EXERCISE INSTRUCTIONS: If a line in the records contains the string "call", show that line.

DATA LISTING:
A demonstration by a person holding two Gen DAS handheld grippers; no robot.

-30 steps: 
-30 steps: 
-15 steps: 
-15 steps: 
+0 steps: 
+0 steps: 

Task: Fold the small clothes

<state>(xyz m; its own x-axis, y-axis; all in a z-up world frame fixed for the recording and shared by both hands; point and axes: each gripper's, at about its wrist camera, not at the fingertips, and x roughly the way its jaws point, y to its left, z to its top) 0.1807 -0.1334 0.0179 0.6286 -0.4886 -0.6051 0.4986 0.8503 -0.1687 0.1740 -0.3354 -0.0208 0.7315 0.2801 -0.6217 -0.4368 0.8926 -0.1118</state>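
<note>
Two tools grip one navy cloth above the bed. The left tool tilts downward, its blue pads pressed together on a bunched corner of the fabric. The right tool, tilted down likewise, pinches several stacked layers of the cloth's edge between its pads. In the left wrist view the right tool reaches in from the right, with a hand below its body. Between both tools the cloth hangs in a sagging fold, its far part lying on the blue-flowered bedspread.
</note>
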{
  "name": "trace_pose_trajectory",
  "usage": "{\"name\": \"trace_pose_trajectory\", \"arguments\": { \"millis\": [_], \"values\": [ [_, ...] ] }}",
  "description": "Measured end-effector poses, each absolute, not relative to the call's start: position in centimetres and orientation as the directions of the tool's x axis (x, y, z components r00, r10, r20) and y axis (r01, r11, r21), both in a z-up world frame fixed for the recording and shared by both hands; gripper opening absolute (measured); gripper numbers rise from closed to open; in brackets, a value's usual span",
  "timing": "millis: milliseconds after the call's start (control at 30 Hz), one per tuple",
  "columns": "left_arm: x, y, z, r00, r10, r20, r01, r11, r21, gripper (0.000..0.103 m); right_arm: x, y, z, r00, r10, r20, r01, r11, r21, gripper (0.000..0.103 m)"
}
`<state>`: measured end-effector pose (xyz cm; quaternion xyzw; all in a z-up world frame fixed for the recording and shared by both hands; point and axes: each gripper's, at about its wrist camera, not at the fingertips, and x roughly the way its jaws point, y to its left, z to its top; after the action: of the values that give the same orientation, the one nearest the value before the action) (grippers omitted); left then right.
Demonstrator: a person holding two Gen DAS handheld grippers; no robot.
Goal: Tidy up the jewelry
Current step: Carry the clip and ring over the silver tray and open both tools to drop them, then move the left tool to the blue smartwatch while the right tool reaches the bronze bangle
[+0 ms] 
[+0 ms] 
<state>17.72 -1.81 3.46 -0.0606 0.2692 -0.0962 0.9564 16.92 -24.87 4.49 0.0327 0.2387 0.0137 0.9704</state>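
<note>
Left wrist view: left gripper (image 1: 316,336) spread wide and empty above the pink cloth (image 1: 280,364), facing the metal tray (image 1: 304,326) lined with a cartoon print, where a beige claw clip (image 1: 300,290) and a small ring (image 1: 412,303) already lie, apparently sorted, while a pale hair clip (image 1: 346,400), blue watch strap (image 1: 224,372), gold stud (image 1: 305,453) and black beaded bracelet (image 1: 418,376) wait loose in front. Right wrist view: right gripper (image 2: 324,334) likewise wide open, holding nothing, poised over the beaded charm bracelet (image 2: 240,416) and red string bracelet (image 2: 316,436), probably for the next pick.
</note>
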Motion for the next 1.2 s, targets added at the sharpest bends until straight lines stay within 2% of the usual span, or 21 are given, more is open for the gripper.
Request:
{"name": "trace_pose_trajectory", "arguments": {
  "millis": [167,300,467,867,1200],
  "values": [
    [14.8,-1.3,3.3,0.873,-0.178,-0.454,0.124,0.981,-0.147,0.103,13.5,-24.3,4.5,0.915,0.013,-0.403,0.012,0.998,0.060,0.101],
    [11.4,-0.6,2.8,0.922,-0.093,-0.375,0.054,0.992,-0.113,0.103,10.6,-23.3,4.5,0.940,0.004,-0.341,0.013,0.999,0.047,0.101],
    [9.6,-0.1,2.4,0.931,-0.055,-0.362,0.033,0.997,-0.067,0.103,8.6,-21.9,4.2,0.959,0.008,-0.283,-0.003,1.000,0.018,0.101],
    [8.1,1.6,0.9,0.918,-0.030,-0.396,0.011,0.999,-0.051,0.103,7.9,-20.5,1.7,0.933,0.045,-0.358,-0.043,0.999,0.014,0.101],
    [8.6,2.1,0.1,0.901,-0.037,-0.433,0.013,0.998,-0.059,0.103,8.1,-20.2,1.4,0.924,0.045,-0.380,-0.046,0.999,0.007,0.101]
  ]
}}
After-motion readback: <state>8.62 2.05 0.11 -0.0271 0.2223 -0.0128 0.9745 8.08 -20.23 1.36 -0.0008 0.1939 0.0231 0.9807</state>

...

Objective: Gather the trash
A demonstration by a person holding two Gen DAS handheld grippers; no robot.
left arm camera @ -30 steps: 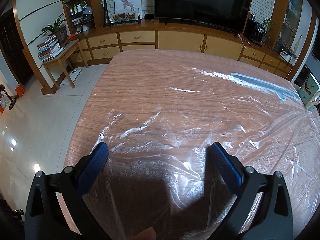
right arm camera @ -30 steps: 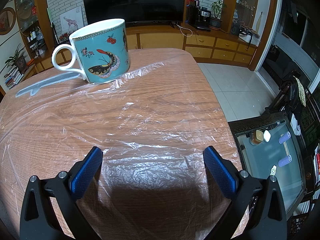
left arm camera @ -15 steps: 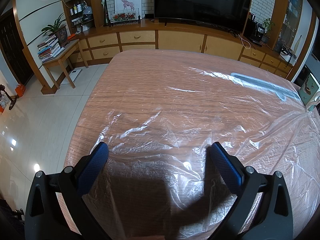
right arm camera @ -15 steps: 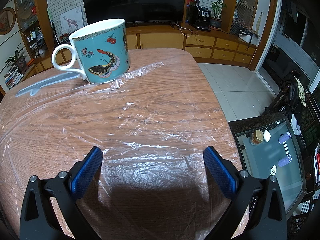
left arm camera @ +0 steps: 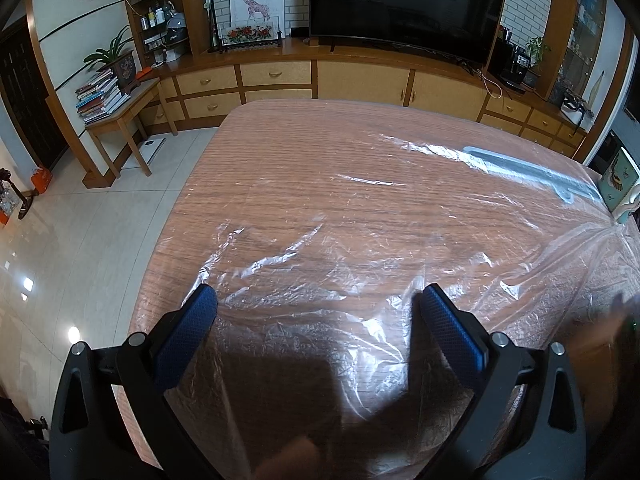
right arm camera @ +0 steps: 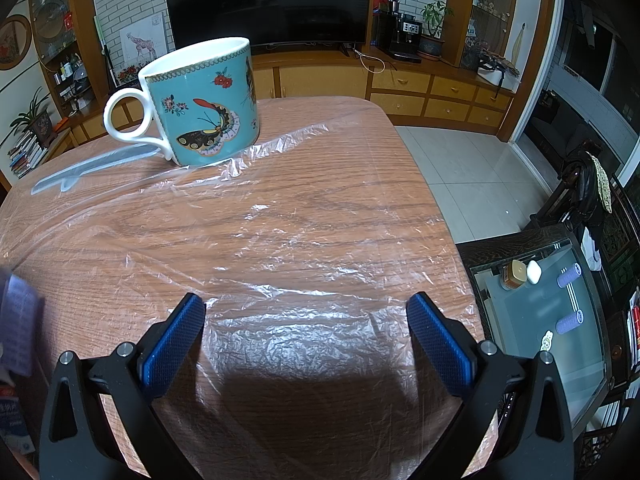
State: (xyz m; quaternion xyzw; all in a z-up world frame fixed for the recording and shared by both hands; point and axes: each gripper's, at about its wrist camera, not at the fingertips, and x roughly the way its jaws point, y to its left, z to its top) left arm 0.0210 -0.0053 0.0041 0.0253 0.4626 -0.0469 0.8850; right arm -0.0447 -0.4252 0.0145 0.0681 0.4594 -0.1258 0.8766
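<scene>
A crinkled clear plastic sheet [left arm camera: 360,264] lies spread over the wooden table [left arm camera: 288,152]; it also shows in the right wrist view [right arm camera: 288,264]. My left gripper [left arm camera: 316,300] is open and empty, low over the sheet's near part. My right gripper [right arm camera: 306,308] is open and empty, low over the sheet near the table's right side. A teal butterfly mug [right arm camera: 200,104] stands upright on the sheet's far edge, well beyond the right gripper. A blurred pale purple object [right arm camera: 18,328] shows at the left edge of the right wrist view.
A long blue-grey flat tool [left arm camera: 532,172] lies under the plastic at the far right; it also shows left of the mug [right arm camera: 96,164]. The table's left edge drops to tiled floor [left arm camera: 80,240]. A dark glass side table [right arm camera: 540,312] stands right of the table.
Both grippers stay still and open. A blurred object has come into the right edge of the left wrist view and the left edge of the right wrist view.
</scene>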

THE ANSWER:
  "description": "Measured end-effector poses, each absolute, not relative to the call's start: position in centimetres and orientation as the directions of the tool's x axis (x, y, z components r00, r10, r20) and y axis (r01, r11, r21), both in a z-up world frame fixed for the recording and shared by both hands; gripper opening absolute (measured); gripper numbers rise from closed to open; in brackets, a value's usual span",
  "timing": "millis: milliseconds after the call's start (control at 30 Hz), one per tuple",

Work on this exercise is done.